Helping a Beatles statue keep its glasses is a full-time job

HAVANA: All he needs is love. And someone to keep an eye on his glasses.

Ever since thieves twice swiped the round-rimmed spectacles from Havana’s John Lennon statue eight years ago, four retirees have rotated 12-hour, round-the-clock shifts to ensure they don’t go missing again.

“You have to be here every day because the day you aren’t, there the glasses go,” said watchman Juan Gonzalez, an 89-year-old retired filing clerk who smokes up to seven cigars a day guarding the bronze statue from a nearby bench.

In fact, the guards are so worried about another theft that they hold onto the glasses in shirt pockets or rags, restoring them to Lennon’s face only when tourists want to take pictures.

Lennon’s likeness sits cross-legged in a small park bearing his name, a place casually known as ‘Rockers Park’ because amateur musicians and Beatles fans gathered there in the days when the group was banned. The ‘Imagine’ lyric, “You may say I’m a dreamer, but I’m not the only one,” is engraved in Spanish at his feet.

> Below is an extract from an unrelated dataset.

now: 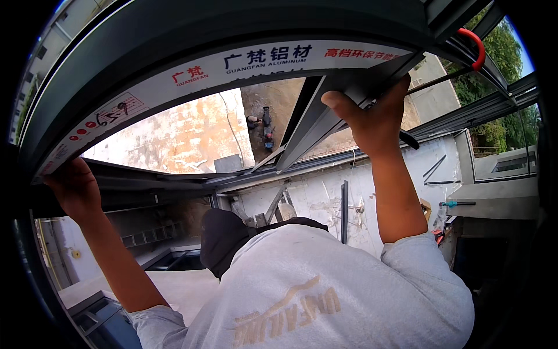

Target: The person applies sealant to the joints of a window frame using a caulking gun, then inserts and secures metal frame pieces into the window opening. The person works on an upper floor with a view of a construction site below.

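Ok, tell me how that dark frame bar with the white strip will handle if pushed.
The dark frame bar should stay stiff, judging by its thick profile. Its long span may make it awkward to steer. The smooth-looking white strip could be slippery.

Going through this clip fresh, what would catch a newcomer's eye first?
Most likely the dark grey metal frame arching across the top, with a white printed strip along it. The person's bare hands are raised to it, the left hand at its lower left end and the right hand right of centre. A curved red piece stands out at upper right.
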`<state>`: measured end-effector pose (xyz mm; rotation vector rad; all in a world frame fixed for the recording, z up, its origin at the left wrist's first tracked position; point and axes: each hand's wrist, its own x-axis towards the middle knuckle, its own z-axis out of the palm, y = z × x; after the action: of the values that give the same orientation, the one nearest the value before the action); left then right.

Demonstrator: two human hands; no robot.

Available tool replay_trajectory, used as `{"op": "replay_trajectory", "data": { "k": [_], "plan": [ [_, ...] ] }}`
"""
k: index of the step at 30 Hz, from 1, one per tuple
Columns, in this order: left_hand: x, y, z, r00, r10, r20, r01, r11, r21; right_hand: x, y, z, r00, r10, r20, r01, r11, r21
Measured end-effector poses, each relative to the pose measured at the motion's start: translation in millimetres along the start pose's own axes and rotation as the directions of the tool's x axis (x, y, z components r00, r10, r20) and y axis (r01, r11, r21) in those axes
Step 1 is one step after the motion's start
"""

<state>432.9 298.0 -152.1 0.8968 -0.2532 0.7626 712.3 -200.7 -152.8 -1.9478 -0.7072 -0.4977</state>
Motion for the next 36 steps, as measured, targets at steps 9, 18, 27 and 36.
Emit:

Cuba inaugurated the statue on December 8, 2000, to mark the 20th anniversary of Lennon’s slaying.

Fidel Castro had once labelled the Beatles as subversive and symbols of selfish consumerism. But he made a surprise appearance at the unveiling event and regretted never meeting Lennon.

The statue was a way to make up for the repression of the past, Mr. Castro said, though he stopped short of apologising for it. Within weeks, however, its snazzy bronze spectacles had been stolen, and someone made off with a more-generic replacement pair a short time later.

Other Lennon statues have suffered similar fates: in November, someone stole the glasses off his statue in his hometown of Liverpool.

The Havana thieves were never caught, and officials began discussing ways to more firmly affix a third set of glasses, made from a plain, golden-brown coloured alloy, to Lennon’s nose. But they decided instead to recruit watchmen. Mr. Gonzalez, who lives nearby, was a natural choice.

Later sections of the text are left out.